The rhetoratist’s take on this identity relies heavily on the verbiage they were exposed to. They don’t actually know anything meaningful about what it’s like to be a Furry, they just know what to say to fit in with them. If they use the identity, they will eventually figure it out through trial and error, but it might be a little bumpy to start.
TALK YOUR EAR OFF
Cost: 1 significant charge.
Effect: This is the rhetoratism significant blast. It causes a splitting headache, temporary deafness, and bleeding from the ears. This deals damage equal to the casting roll to a single target and provokes a rank 5 Violence check from them.
YOU’LL SEE! YOU’LL ALL SEE!
Cost: 1 significant charge.
Effect: This spell must be cast in response to someone expressing doubt about the looselips’ capacity to achieve their current objective. The doubt must be genuine, not performed in exchange for a visit with Ben Franklin. The spell is evoked when the looselips hysterically exclaims their ability to follow through
for at least one straight minute.

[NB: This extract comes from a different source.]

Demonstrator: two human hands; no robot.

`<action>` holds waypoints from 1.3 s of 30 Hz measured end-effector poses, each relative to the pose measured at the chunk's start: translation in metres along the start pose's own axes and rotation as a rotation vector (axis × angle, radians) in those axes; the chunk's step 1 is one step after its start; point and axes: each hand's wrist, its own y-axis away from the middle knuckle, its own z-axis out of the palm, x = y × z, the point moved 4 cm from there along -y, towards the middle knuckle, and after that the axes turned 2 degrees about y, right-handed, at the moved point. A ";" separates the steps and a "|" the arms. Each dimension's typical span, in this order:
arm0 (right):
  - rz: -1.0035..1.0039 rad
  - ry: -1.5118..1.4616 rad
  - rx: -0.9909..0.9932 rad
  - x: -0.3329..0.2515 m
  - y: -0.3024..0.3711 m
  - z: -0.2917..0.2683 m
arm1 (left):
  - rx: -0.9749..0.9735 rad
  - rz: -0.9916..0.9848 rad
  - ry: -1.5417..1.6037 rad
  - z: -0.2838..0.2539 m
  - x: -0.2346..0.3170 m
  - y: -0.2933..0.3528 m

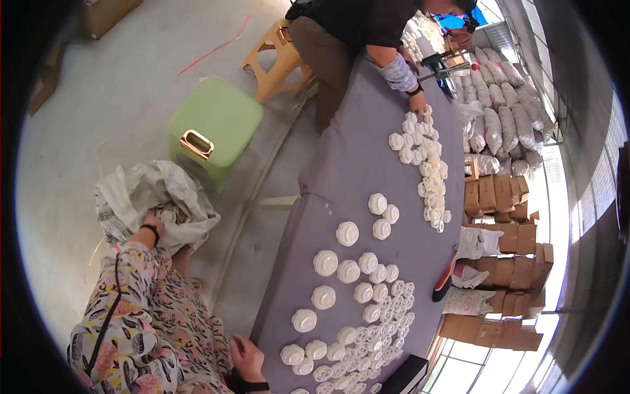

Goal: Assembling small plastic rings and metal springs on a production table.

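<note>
At the left, my left hand reaches into a white woven sack. Its fingers are partly hidden and appear closed on a white round plastic piece at the sack's mouth. Low in the picture my right hand hangs beside the table edge, loosely open, with nothing visible in it. Right of that hand, several white round plastic caps stand spread on the grey table cover. Smaller white rings lie crowded together beyond them.
A green lidded stool-box and a tan plastic stool stand on the floor. Across the table, a co-worker's hand touches another cluster of white parts. An orange-and-black tool lies by the far edge; cartons and filled sacks stand behind.
</note>
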 end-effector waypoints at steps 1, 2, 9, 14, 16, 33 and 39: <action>-0.032 -0.048 0.004 -0.015 -0.001 -0.002 | -0.051 0.043 -0.023 0.035 -0.009 0.025; -0.079 -0.036 -0.033 -0.025 0.002 -0.001 | -0.061 -0.066 0.120 0.075 -0.019 0.050; 0.015 0.026 0.009 -0.002 -0.001 -0.005 | 0.290 -0.180 1.120 0.014 0.048 0.230; 0.226 -0.443 -0.215 -0.001 -0.009 0.026 | -0.073 -0.478 1.083 0.038 -0.006 0.226; 0.223 -0.383 -0.238 0.000 -0.010 0.040 | -0.188 -0.242 1.055 0.030 0.007 0.222; 0.692 -0.947 -0.587 -0.002 -0.082 0.202 | 0.543 0.584 1.451 -0.103 0.040 0.358; 0.929 -1.311 -0.452 -0.009 -0.092 0.178 | 0.949 -0.347 1.878 -0.069 -0.105 0.324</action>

Doing this automatically gives them progress on the objective: 2d10+10% for local objectives, or 1d10+5% for weighty ones.
MAJOR CHARGE EFFECTS
Render language meaningless in your presence. Permanently amplify your voice to deafening levels. Force someone to speak their mind nonstop for 24 hours, even if they go to sleep. Utter a sentence in a primordial tongue that provokes a rank 10 Unnatural check in whoever hears it. Become audible to everyone in the world for a handful of minutes.